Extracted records
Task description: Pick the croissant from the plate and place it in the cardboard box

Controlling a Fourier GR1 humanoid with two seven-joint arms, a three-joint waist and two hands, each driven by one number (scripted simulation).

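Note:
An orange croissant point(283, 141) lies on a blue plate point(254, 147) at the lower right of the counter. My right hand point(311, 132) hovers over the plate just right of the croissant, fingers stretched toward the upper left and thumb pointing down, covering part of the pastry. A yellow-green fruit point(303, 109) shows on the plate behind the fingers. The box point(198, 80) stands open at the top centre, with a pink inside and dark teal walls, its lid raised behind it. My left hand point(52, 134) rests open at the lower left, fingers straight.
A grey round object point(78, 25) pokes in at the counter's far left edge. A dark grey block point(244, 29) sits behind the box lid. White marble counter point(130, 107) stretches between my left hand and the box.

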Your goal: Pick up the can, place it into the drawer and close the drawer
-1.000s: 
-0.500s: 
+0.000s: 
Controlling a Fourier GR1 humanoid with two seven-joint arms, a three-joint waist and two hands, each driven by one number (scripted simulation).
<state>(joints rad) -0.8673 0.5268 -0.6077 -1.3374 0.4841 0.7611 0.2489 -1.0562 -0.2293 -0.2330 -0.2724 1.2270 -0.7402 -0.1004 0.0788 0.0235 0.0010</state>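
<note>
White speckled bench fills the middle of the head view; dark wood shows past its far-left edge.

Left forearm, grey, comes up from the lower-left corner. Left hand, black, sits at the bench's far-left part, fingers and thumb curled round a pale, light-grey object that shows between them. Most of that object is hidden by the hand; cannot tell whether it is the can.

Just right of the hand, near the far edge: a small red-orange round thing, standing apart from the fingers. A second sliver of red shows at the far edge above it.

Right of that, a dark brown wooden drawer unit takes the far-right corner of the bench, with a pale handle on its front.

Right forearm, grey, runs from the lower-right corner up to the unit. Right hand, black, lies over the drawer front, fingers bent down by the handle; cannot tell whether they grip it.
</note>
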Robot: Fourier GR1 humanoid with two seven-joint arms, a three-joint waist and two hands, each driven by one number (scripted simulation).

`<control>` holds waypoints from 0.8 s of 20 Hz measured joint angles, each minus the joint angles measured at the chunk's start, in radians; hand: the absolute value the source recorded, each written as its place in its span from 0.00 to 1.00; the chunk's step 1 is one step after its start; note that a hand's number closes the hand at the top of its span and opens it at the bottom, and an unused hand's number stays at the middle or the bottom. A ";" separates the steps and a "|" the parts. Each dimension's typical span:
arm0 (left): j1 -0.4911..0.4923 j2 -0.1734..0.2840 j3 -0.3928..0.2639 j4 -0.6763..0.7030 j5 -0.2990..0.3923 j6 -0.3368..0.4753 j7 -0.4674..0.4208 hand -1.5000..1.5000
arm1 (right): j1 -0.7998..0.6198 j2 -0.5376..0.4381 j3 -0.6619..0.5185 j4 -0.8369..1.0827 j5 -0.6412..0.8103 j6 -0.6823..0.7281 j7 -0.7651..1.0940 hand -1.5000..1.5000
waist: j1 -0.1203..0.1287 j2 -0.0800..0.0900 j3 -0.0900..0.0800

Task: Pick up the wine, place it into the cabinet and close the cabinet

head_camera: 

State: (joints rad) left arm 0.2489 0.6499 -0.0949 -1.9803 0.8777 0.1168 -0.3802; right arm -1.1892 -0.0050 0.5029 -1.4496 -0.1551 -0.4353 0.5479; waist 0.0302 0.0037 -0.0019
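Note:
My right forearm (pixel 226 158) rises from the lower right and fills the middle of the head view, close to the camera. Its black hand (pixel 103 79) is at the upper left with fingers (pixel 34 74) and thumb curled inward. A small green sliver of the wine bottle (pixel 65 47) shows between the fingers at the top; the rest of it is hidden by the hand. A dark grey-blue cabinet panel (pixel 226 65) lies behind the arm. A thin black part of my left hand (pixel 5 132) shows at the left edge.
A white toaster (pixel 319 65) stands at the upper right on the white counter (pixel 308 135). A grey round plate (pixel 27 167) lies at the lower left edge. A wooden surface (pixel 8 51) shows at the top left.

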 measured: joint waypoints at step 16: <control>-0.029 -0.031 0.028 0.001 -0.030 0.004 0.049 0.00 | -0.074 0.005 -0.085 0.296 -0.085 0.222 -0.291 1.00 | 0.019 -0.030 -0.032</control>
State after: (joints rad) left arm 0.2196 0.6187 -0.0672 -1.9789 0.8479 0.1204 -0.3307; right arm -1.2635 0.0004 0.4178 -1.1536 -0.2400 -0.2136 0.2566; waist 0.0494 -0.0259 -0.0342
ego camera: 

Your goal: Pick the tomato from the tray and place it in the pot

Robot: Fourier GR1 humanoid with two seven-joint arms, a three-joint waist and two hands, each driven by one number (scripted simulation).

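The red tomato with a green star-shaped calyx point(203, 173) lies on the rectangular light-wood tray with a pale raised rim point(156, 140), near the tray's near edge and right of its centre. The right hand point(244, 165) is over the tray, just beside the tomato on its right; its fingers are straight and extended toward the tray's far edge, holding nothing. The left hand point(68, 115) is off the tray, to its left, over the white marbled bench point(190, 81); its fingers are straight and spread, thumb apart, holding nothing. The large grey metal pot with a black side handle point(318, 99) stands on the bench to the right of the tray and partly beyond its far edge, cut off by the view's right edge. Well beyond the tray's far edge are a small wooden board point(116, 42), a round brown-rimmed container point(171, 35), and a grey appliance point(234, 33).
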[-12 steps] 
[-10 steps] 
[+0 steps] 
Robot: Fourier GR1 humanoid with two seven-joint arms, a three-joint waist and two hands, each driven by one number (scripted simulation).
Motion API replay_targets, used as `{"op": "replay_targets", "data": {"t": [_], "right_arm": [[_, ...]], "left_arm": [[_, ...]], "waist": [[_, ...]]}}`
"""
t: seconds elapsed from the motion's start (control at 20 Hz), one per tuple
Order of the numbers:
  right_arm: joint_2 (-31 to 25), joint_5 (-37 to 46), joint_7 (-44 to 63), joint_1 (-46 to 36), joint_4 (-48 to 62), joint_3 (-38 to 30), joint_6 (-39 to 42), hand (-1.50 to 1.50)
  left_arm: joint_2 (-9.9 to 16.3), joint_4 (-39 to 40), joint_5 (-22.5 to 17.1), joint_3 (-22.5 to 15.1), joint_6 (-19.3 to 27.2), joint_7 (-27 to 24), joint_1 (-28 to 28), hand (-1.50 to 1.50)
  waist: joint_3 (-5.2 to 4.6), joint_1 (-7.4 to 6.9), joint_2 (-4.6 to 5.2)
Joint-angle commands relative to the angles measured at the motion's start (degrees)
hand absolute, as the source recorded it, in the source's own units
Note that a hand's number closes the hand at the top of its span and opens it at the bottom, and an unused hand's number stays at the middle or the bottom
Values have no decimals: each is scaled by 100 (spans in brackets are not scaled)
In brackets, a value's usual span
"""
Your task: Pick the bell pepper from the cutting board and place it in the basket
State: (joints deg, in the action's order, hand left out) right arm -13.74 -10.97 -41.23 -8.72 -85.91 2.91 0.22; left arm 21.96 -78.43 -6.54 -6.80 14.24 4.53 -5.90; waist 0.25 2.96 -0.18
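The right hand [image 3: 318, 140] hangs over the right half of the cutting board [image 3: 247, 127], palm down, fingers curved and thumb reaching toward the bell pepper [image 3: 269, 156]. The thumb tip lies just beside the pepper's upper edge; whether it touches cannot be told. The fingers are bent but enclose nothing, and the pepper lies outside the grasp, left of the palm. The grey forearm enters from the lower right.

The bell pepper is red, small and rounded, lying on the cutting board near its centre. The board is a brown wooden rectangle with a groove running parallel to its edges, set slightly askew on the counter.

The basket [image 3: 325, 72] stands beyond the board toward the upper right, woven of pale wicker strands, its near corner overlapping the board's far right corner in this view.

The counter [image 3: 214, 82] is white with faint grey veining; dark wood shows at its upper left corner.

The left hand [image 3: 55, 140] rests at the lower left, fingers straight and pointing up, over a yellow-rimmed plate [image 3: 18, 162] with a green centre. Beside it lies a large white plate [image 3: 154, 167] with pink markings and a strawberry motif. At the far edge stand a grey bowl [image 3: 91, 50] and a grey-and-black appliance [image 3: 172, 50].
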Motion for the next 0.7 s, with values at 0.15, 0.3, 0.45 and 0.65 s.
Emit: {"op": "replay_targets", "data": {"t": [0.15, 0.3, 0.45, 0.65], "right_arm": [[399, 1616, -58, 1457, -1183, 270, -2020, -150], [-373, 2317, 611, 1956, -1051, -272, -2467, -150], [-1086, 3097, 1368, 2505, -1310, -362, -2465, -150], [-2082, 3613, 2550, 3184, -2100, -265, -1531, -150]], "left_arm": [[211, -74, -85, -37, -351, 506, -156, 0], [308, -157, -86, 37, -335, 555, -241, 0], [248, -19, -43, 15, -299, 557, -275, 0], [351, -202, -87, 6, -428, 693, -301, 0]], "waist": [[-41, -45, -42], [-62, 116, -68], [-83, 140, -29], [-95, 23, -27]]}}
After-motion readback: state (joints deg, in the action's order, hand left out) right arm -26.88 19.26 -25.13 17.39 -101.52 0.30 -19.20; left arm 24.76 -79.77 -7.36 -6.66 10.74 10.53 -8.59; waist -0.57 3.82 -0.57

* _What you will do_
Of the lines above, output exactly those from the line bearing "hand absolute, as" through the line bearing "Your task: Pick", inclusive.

* _The answer_
hand absolute, as the source recorded it, in the source's own units
Note that a hand's number closes the hand at the top of its span and opens it at the bottom, and an unused hand's number stays at the middle or the bottom
Values have no decimals: each is scaled by 100 (spans in brackets are not scaled)
In brackets, a value's usual span
"""
Your task: Pick the bell pepper from the cutting board and place it in the basket

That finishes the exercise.